Bulava'nın yörüngesinin kısa bir "aktif ayağına" (motor çalışırken kat edilen yolun ilk ayağı) sahip olduğu ve bu füzenin "pasif bölümde" durdurulması görevinin önemli ölçüde basitleştirilmesine yol açtığı iddia ediliyor. füzenin atmosferin dışına çıktığını söyledi. Deneyimler, Amerikan füze savunma sisteminin deniz bileşeninin tam olarak bu alanda müdahalede bulunma konusunda mükemmel bir iş çıkardığını göstermiştir … Yani, kişisel olarak olası olmadığını düşündüğüm bu füzeyi alsak bile, nükleer potansiyelimizi geliştirmeyecektir. her neyse.

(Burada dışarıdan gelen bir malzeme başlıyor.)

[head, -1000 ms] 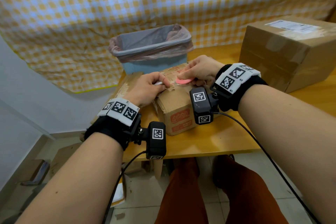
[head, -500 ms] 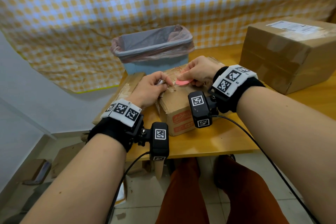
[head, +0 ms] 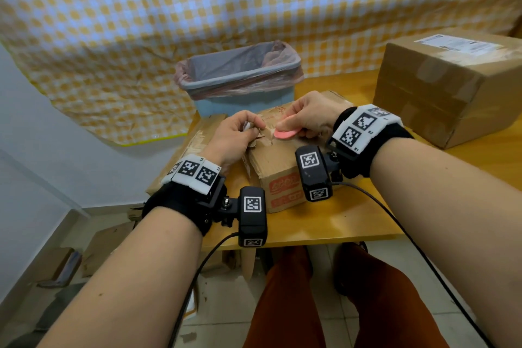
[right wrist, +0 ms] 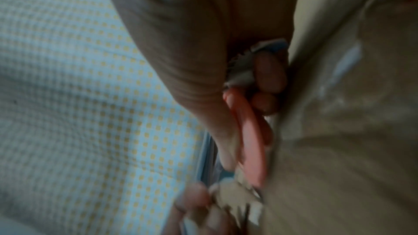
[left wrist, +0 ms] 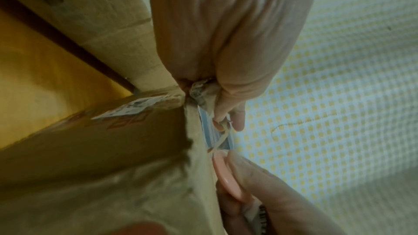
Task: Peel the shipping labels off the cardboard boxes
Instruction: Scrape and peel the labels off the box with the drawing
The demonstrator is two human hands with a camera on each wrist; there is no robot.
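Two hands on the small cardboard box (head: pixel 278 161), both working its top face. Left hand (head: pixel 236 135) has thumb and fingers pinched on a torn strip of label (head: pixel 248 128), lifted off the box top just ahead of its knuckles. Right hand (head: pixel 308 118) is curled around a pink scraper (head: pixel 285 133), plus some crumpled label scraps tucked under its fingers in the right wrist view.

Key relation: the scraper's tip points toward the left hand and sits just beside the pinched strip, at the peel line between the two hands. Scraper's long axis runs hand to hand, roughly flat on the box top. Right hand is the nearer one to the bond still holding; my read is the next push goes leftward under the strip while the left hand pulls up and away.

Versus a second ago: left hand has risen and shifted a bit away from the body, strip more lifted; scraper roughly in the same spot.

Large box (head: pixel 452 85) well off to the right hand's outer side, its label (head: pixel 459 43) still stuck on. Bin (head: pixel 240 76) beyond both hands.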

Rusya ve Amerika Birleşik Devletleri arasında imzalanan son START Antlaşması'nda tarafların telemetrik bilgi alışverişi yapma yükümlülüğüne ilişkin bir hüküm yer aldığından, yaşananlar daha da ürkütücü. Her iki taraf da bilgi vermeli gibi görünse de, bunu sadece Rusya yapacak. Amerikalılar yeni füzeler geliştirmiyorlar ve geliştirmeyecekler, ama şimdi bu Bulava ile acı çekiyoruz. Sözleşme kapsamında iletmek zorunda kalacağımız telemetri bilgileri, sözde parametrelerini hesaplamamıza izin verecektir. öngörülemeyen roket manevrası. Telemetrinin, START Antlaşması hükümlerine uygunluğun izlenmesiyle hiçbir ilgisi yoktur: bu, motorun ve fırlatma aracının uçuştaki diğer sistemlerinin durumuna ilişkin verilerdir. Ancak aynı Bulava ve şu anda test için hazırlanan diğer füzelerle ilgili tüm telemetri verilerini Amerikalılara aktarmamız gerekecek. Dmitry Medvedev, kendisinin ve Obama'nın telemetrinin ne olduğunu diğerlerinden daha iyi bildiğini, dolayısıyla bunun bilinçli bir karar olduğunu söyledi.